▶ BRIEF
The answer must be a single number: how many lines of the records below hold the word "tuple".
---------- SUPPLIED DATA
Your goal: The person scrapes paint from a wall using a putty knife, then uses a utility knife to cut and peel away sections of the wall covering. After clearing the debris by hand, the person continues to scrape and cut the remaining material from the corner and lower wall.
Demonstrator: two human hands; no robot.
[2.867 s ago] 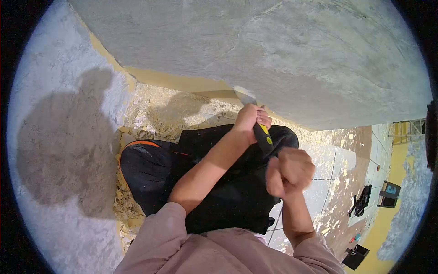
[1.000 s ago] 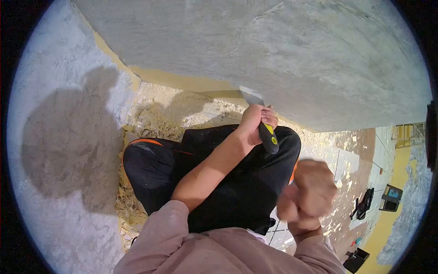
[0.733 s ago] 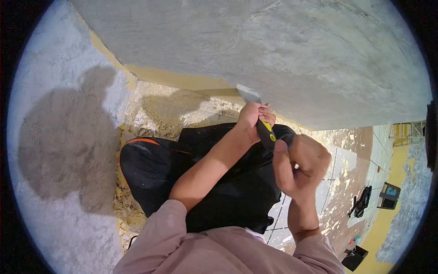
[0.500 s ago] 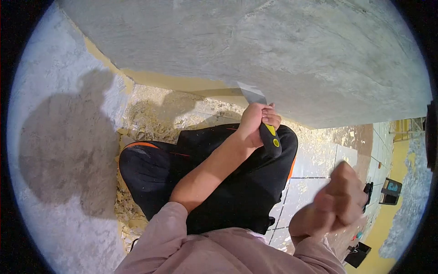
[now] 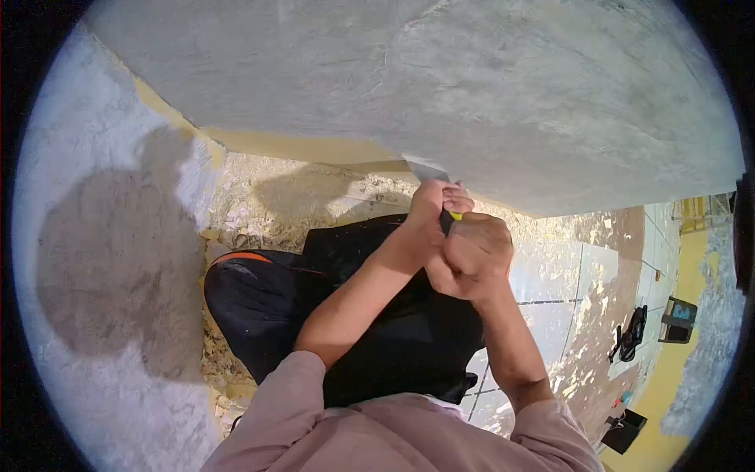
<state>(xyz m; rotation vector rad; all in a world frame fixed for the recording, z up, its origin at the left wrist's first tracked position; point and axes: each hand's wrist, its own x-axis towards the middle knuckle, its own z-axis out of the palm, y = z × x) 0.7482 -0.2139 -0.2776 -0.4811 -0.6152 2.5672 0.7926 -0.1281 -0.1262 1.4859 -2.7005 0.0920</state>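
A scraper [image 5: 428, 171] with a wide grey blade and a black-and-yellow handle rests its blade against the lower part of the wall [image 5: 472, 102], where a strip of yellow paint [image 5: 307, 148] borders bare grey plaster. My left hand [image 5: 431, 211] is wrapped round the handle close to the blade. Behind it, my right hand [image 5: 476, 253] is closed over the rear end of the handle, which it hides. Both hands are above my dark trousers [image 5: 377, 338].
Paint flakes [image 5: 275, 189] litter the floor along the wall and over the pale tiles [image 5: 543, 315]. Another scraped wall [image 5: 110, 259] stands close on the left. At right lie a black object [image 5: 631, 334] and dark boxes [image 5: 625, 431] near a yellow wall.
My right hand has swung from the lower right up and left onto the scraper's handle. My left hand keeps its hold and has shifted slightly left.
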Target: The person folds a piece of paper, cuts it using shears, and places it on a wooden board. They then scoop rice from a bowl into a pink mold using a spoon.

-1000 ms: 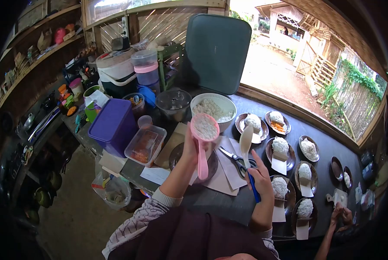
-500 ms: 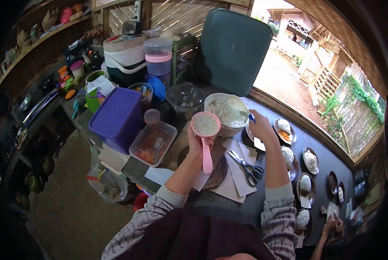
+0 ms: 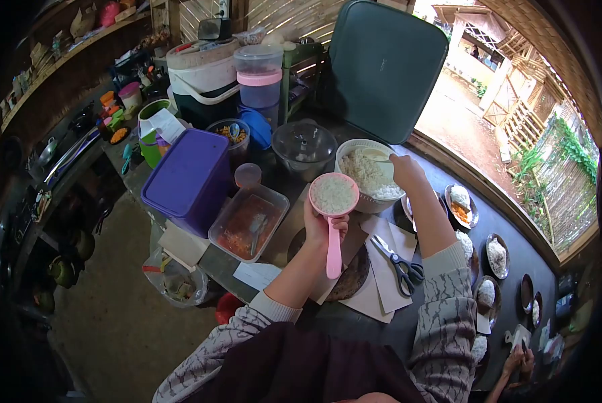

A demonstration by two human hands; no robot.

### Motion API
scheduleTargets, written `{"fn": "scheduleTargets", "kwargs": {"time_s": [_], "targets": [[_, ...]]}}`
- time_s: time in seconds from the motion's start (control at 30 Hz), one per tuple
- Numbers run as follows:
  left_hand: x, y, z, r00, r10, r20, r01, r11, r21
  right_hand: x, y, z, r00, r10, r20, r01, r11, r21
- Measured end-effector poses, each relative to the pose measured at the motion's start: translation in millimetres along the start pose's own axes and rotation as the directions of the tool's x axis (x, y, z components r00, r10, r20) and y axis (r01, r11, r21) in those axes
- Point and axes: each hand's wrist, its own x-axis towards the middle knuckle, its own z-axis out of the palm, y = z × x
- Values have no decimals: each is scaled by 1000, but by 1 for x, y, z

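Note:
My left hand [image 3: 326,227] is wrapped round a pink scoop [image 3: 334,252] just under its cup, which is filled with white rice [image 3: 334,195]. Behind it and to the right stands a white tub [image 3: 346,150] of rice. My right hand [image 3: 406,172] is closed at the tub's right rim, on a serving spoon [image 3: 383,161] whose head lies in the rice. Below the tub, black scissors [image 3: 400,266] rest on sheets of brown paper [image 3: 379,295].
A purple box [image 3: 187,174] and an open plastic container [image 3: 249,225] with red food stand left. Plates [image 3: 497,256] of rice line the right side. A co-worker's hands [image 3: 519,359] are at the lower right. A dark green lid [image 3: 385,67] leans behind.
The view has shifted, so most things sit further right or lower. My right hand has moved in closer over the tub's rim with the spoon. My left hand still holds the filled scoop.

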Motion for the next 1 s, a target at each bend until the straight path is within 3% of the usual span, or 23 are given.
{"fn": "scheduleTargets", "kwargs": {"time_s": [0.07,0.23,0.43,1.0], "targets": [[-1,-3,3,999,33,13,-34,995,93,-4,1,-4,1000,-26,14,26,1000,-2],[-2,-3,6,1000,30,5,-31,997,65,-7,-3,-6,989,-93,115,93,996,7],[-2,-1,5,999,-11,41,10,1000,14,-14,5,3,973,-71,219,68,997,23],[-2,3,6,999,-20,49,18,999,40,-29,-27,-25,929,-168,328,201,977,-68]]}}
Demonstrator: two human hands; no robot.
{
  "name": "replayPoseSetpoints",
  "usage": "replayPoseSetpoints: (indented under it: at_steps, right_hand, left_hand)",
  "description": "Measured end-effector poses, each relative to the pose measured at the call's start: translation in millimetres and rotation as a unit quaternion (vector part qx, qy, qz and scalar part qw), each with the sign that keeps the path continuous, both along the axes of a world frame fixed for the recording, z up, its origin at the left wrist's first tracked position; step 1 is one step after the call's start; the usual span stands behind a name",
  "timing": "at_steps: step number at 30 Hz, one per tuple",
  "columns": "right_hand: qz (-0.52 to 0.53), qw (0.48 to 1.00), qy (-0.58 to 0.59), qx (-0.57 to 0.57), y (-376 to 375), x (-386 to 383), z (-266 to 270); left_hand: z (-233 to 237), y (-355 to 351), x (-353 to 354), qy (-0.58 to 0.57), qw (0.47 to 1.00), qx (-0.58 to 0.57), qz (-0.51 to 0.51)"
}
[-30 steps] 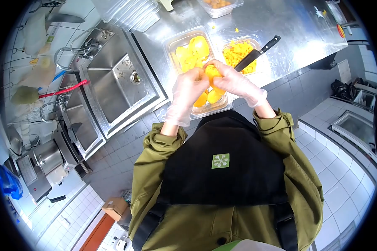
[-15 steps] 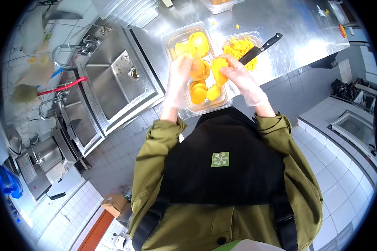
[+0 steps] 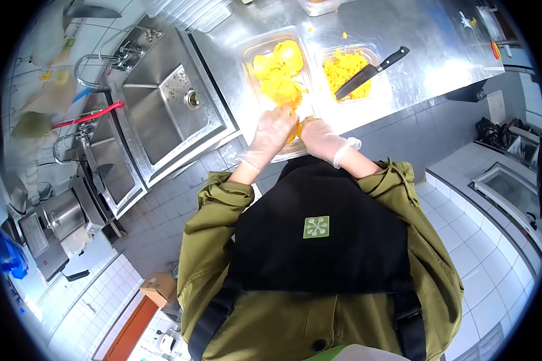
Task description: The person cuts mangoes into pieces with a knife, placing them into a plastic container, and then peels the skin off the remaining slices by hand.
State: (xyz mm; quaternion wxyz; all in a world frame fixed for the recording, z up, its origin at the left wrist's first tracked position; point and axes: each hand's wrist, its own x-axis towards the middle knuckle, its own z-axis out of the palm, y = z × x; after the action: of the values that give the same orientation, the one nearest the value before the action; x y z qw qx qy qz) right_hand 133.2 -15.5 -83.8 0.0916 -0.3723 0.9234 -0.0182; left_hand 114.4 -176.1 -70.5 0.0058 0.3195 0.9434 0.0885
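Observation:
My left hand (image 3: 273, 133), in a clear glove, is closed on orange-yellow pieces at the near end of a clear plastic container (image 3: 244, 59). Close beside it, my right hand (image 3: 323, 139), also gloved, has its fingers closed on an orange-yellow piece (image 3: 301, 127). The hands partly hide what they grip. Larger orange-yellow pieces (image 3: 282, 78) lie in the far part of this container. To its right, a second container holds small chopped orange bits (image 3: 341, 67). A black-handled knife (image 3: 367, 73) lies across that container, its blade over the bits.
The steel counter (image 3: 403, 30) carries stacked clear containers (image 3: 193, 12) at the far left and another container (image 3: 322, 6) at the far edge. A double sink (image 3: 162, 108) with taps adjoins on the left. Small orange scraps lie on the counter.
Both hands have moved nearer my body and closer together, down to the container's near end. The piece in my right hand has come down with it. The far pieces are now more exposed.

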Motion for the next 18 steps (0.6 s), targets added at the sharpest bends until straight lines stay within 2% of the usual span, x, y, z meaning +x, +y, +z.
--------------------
▶ TASK OUTPUT
2